Guest Posts, Miscarriage

Rediscovering Babar

June 12, 2016
miscarriage

By Michele Vaughn

I found the Babar book last week.

It was the book, written in the little bear’s native French, that I bought in a cute Parisian boutique in March 2009, just a few days after getting my first (and second, and third) positive pregnancy test.

And just a few days before I’d miscarry the baby Babar was meant for.

I bought the book before I knew any better than to be optimistic about pregnancy. Over that short week, as we strolled through the markets on Rue Cler and gazed at paintings in the Louvre, I thought ahead to due dates. I made mental lists of names and dreamed of cute baby books while saying no to glasses of Bordeaux and yes to pain au chocolat.

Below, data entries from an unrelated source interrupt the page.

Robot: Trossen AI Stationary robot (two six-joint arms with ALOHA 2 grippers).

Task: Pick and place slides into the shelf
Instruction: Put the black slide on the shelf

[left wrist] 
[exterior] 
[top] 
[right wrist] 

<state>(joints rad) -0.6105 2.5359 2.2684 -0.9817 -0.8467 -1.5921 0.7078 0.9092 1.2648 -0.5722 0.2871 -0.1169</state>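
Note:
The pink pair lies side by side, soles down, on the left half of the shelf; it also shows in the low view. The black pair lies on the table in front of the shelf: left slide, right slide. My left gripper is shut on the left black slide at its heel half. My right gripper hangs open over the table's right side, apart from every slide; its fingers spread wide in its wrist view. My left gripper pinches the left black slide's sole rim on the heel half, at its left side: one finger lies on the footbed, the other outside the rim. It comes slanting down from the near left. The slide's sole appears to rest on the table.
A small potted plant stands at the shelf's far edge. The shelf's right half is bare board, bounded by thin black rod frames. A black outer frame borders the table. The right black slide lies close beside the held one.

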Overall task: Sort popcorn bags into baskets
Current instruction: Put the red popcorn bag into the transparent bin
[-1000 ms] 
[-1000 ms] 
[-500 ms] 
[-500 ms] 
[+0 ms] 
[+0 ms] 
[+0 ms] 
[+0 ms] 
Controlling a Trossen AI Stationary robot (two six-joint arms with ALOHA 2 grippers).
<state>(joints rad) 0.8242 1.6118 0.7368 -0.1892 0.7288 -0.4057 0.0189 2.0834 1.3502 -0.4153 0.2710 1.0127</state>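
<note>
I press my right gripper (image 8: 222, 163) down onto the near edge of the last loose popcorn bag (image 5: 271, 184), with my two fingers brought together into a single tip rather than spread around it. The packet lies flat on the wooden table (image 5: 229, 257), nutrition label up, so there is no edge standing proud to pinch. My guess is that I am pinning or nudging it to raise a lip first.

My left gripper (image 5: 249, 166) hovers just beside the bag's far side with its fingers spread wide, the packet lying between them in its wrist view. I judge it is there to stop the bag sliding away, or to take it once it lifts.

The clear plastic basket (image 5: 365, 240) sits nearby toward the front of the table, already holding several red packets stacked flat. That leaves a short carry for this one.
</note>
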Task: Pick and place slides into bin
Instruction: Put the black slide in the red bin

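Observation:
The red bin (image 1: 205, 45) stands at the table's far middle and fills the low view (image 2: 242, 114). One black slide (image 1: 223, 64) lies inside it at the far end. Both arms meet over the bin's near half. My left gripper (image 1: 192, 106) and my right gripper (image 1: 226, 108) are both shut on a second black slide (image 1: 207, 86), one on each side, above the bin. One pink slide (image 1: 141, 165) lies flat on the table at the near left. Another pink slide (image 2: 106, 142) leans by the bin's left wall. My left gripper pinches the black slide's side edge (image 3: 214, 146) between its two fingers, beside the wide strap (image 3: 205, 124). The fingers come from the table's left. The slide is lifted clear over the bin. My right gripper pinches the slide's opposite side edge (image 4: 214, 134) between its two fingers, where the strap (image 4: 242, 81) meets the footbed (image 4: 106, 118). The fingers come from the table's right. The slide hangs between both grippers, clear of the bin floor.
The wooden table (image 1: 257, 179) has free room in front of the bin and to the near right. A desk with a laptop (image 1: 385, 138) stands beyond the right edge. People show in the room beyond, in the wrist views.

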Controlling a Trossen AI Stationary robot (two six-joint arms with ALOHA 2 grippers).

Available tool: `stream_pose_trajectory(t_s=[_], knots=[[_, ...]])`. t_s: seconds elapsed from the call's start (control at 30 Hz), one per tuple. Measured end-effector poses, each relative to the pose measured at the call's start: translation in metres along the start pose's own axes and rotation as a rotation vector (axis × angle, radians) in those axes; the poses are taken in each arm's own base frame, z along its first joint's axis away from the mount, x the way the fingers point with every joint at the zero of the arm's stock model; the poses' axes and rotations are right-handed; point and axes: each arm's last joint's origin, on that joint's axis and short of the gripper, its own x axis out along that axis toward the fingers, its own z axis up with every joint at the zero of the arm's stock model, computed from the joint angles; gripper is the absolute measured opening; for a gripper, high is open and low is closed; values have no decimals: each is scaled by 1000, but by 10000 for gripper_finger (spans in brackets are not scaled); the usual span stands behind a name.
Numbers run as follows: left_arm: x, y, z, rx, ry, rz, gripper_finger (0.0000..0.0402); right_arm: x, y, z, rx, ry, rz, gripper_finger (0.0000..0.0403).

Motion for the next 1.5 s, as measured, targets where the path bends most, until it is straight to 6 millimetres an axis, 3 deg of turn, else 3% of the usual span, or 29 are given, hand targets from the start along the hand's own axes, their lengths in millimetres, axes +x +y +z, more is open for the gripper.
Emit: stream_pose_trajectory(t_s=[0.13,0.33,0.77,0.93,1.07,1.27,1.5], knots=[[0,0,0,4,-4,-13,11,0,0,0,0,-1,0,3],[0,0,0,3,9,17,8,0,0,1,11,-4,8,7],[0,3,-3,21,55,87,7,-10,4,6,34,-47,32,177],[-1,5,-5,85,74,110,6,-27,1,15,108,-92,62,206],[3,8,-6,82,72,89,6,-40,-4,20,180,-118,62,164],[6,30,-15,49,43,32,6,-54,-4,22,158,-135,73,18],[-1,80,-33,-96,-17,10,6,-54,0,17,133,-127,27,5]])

I bought Babar because I thought it would make a sweet story I could tell the child someday. That the child might not speak French wasn’t a concern; I thought they’d get a kick out of this foreign language book being all theirs, right from the beginning. They’d appreciate it in a way that no preschooler would care about the overpriced baby outfits we could have otherwise purchased. I thought a book would outlast a beret.

How naïve I was.

Paris was the city where I let my dreams soar. Reality crashed down in London, later that week. The blood came late at night, a few hours after we’d seen “Wicked.” At that moment, I didn’t think of it as a miscarriage. The pregnancy tests had said yes, but maybe they were wrong, or just not right enough. I hadn’t even gotten the chance to feel pregnant – aside from missing all that good French wine and soft, unpasteurized cheese.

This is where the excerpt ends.